(3-10)
キラキラと星が流れるような演出と共に脳内に新タイトルが表示される。
と、いきなり目の前の織田信長も全身が光り輝き始めた。
くるくると回転を始めたかと思うと、褌がほどけリボンと化して舞い、裂けた服が飛散し、筋骨隆々の肉体が露わになる。
センシティブな部分は光と星がカバーして見えそうで見えない。
――なんだこれ?
魔法少女アニメの変身シーンかよ。
瓢箪顔に髭が生え、筋肉で膨らんだ体を黒マントの西洋風衣装が包み込む。
脳内モニターの数値がドラム回転を始める。
《新ステイタスを表示します》
荘厳なファンファーレが鳴り響き、数値の回転が止まった。
《真・織田信長:統率99、武勇88,知略95、政治100》
おお、これだよ、これ。
まるで泉の女神に出してもらったみたいにきれいな織田信長が誕生した。
「と、殿……いかがなされました」
唖然とする柴田勝家に、二枚目役者の目で真・信長が微笑みを返す。
「うつけの振りもこれまでよ」
「では、殿もご出馬を?」
「是非もなし。
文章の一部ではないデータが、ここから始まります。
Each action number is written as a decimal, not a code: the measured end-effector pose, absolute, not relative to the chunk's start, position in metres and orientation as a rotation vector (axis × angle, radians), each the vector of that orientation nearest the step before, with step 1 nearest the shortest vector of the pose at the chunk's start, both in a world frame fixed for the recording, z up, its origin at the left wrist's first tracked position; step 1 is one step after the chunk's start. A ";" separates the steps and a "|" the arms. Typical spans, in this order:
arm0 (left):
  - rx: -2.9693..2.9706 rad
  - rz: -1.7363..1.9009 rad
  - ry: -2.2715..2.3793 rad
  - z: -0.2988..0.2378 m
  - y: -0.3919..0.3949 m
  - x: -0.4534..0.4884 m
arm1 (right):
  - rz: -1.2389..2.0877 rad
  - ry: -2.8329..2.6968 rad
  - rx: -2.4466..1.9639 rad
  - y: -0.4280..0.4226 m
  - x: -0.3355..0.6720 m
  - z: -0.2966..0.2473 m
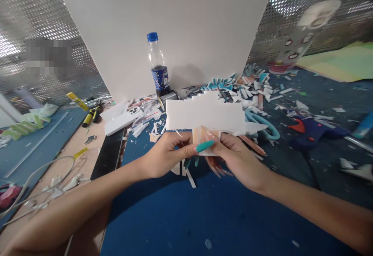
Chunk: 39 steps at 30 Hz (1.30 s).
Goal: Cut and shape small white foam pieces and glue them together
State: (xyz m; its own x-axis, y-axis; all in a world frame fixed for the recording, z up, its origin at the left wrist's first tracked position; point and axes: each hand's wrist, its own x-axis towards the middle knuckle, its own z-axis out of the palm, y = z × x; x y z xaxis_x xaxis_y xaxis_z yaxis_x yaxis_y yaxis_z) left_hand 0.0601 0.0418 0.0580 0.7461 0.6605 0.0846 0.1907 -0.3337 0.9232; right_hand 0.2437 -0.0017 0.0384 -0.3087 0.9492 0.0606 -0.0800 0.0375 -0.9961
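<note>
Both my hands meet over the blue mat (pixel 204 217) and pinch the lower edge of a white stepped foam piece (pixel 205 115) held upright. My left hand (pixel 166 155), with long teal nails, grips it from the left. My right hand (pixel 236 157), with long clear nails, grips it from the right. A small peach-coloured strip (pixel 201 137) shows between the fingers at the bottom of the piece. White offcut strips (pixel 189 176) lie on the mat just under my hands.
A blue-capped soda bottle (pixel 159 67) stands before a white board (pixel 175 26). A white phone (pixel 124 121), screwdrivers (pixel 91 115), cables (pixel 43 182) lie left. Teal scissors (pixel 264 126), a blue glue gun (pixel 314 133) and many paper scraps (pixel 247 89) lie right.
</note>
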 end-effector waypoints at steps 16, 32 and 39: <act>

今川など恐れるに足らん。蹴散らしてくれるわい」
織田信長は扇子を取り出すと幸若舞の敦盛を舞い始めた。
人間五十年、下天のうちを比ぶれば、夢幻の如くなり
一度生を享け、滅せぬもののあるべきか
いつのまにかお市様が縁側にたたずんでいた。
「兄上、いったい、これは……」
「おお、市」と、シスコン兄が羽ばたく大鷹のようにマントを翻す。「どうじゃ、新しい兄は?」
「見違えるようですわ、兄上。とても素敵ですこと」
「ふむ、惚れ直したか」
「まあ、お兄様ったら。お義姉様に言いつけますわよ」
ハッハッハッと豪快に笑い声を上げると、妹の頭にポンと大きな手を乗せる。
「行って参るぞ。そなたを嫁になどやるわけにはいかぬからな」
「ご武運を」
縁側に進み出た真・信長は曲輪に残った家来たちをキッと見回すと、大木のごとき腕を振り上げた。
「みなの者、よく聞けい! 織田の旗印を掲げ、我に続け。いざ出陣じゃ!」
「「「「「ウオォ!」」」」」
天を揺るがすほどの鬨の声が上がり、織田家総勢二千の兵が桶狭間――とされる場所――へ向かって出発した。